Why are some people more productive in the morning?

Answer

We put this question to Professor Russell Foster:

We talked about those clock genes [see Russell's interview] of which we think there are 12-14 of them. Tiny changes in those genes are now being associated with a morning preference - larks as distinct from an evening preference - those people we would describe as owls. You're absolutely right. There are some people, about 10% of the population that light to get up very early, We're talking about 5 in the morning but then they go to bed very early, sort of 7 o'clock in the evening.

Chris - And we've got genes that we can map onto those different behaviours?

Russell - In fact there's one extraordinary study called familial advance sleep-phase syndrome where it's been followed through five generations now. It's one tiny amino acid, a change in one of those proteins. One of those 14 proteins that make up the clock.
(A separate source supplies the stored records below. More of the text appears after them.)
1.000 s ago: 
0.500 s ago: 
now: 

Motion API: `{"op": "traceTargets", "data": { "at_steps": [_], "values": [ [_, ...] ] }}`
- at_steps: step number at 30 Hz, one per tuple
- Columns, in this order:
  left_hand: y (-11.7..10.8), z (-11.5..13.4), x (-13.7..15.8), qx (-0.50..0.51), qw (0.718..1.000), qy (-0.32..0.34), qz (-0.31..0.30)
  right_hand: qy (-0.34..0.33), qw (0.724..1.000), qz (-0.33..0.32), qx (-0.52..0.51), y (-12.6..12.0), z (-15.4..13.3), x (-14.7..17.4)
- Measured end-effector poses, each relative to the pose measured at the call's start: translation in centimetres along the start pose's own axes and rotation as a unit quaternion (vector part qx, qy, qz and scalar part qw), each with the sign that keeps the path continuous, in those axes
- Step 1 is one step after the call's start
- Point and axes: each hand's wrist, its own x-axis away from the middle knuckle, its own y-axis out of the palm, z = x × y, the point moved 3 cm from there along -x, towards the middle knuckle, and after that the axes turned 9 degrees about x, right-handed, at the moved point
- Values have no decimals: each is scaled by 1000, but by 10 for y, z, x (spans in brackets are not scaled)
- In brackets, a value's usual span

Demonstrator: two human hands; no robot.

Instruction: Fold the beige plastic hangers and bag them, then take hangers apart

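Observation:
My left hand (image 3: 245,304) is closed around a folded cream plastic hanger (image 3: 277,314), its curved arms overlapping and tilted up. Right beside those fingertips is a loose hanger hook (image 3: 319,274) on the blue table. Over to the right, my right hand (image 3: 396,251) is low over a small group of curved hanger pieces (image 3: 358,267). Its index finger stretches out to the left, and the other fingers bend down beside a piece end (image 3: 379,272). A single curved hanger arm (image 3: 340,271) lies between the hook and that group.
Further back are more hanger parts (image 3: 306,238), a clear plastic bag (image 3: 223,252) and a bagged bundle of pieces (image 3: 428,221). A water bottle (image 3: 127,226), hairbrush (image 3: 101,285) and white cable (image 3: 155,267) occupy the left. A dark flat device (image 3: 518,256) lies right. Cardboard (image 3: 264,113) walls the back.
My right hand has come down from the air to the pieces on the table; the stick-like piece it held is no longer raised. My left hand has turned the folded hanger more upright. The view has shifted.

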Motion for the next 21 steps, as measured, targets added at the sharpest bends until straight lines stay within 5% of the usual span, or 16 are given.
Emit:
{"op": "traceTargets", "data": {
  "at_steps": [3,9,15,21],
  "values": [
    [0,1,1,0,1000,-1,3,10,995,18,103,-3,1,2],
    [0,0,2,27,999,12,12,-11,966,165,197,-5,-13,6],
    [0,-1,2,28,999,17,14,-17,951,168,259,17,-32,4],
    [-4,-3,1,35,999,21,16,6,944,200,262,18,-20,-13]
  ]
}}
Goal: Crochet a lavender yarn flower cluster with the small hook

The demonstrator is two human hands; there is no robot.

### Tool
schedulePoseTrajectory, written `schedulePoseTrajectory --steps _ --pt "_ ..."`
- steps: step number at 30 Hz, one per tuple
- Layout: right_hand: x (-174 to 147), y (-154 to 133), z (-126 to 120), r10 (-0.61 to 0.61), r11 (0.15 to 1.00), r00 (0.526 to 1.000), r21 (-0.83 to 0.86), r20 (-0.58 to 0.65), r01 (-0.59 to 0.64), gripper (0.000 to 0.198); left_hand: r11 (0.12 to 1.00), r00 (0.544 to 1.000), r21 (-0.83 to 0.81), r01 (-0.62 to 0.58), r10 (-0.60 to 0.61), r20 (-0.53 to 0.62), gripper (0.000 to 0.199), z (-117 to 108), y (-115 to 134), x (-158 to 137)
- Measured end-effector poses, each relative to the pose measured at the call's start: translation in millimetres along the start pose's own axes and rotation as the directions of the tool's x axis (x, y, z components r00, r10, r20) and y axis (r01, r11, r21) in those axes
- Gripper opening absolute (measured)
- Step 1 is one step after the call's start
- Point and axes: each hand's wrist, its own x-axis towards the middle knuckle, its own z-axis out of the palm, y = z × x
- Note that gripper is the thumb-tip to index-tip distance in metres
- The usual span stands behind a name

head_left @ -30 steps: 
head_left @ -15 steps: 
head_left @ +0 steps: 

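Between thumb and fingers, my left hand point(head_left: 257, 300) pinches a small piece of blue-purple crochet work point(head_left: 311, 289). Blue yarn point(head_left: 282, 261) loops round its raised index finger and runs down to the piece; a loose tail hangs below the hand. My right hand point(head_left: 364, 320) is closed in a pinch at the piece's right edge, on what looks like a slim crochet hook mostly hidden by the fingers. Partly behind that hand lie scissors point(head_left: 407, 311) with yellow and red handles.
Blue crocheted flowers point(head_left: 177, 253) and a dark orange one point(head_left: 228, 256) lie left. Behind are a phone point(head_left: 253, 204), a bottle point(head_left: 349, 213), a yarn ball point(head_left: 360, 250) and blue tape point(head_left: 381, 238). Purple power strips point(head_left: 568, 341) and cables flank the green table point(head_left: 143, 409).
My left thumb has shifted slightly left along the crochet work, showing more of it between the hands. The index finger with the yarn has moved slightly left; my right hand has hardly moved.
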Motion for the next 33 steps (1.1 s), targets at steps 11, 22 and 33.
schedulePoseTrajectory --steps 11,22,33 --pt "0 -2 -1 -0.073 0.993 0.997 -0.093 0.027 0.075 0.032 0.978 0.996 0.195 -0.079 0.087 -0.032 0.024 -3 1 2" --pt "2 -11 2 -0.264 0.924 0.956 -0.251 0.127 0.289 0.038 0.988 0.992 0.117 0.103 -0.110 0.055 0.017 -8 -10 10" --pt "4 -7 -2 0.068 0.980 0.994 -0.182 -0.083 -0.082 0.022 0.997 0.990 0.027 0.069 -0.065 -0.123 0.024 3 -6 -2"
It's an extraordinary study. We're starting to pick up more and more subtle changes in these genes with morning and evening preference. I should say that this morning and evening preference does shift with time. As one grows up from the age of ten through adolescence into the early 20s there is this tendency to want to go to bed later and later and later and get up later and later. That seems to be a real biological phenomenon. There's some very important consequences I think in terms of our education systems that we might want to discuss. Kat - So maybe having classes later? Russell - Well, the evidence suggests from the University of Toronto. They tested pupils mid morning or mid afternoon and their scores went up by ten percent in the mid-afternoon. What was fascinating was that the older teachers' went down over the same time period.